Figure 6. Replacing Zld sites with Bcd sites shifts gene expression to the anterior.

(A) Schematic of the Vienna Tile enhancer reporter for caudal, containing 5 Zld and 6 Bcd binding sites. The mutated reporter contains 11 Bcd binding sites and no Zld sites. (B) Expression of the wild-type and mutated reporter in wild-type, bcd ^–or zld ^– embryos.

Figure 6—figure supplement 1. Enhancer reporter constructs with variable Bcd and Zld binding sites.
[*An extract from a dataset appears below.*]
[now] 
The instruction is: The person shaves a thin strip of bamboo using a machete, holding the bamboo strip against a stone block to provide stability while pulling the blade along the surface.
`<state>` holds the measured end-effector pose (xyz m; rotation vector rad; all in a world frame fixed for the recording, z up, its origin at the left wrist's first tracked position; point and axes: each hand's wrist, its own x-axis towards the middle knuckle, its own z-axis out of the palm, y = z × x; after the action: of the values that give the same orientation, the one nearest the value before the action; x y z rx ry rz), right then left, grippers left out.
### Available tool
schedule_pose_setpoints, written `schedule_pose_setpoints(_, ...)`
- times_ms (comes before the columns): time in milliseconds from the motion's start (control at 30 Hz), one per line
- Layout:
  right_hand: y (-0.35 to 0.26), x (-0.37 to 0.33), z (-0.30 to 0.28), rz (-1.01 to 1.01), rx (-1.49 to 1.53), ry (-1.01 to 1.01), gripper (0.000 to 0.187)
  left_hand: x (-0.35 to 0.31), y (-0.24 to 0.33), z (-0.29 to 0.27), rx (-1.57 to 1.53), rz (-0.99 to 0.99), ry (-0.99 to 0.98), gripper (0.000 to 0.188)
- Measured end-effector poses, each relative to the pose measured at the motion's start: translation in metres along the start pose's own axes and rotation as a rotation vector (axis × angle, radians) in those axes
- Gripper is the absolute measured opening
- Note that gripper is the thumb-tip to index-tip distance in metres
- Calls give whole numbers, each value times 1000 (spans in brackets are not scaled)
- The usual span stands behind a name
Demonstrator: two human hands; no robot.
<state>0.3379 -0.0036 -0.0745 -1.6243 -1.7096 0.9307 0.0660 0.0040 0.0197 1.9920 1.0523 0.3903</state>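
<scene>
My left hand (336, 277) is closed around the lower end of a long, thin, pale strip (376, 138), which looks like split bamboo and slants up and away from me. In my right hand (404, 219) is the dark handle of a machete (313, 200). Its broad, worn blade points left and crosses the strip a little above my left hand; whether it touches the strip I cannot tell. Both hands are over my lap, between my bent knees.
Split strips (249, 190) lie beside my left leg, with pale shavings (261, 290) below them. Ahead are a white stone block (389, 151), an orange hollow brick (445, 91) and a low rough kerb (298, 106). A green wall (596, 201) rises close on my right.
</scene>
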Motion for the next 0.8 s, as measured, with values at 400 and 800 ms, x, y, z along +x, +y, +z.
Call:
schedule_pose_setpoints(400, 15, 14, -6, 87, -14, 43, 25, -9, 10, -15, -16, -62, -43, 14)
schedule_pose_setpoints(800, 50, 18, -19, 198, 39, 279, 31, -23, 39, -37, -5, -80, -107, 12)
(A) Schematic of the Vienna Tile enhancer reporter for caudal, containing 5 Zld and 6 Bcd binding sites. The embryos carry transgenic insertions of enhancer reporters that contain either the wild-type enhancer sequence, 6 Bcd binding sites and no Zld sites, or 5 Zld sites and no Bcd sites, respectively. With no Zld sites, the enhancer does not drive expression of the reporter gene. With no Bcd sites, the enhancer drives posterior expression of the reporter. This enhancer loses accessibility in zld^– embryos as measured by ATAC-seq, but remains accessible in bcd^– embryos. (B) Schematics and expression patterns of reporter constructs HC45 and HC45 +4 Zld sites (HC45.4Z) generated as described in Xu et al. (2014). A third construct (bottom panel) was generated in which the 4 extra Zld binding sites were replaced with 4 extra Bcd binding sites. As shown in Xu et al. (2014), the addition of Zld sites causes the previously inactive DNA fragment to drive gene expression in an anterior domain. Here we show that addition of Bcd sites in the same position as the Zld sites also results in expression from the enhancer, in an anterior stripe.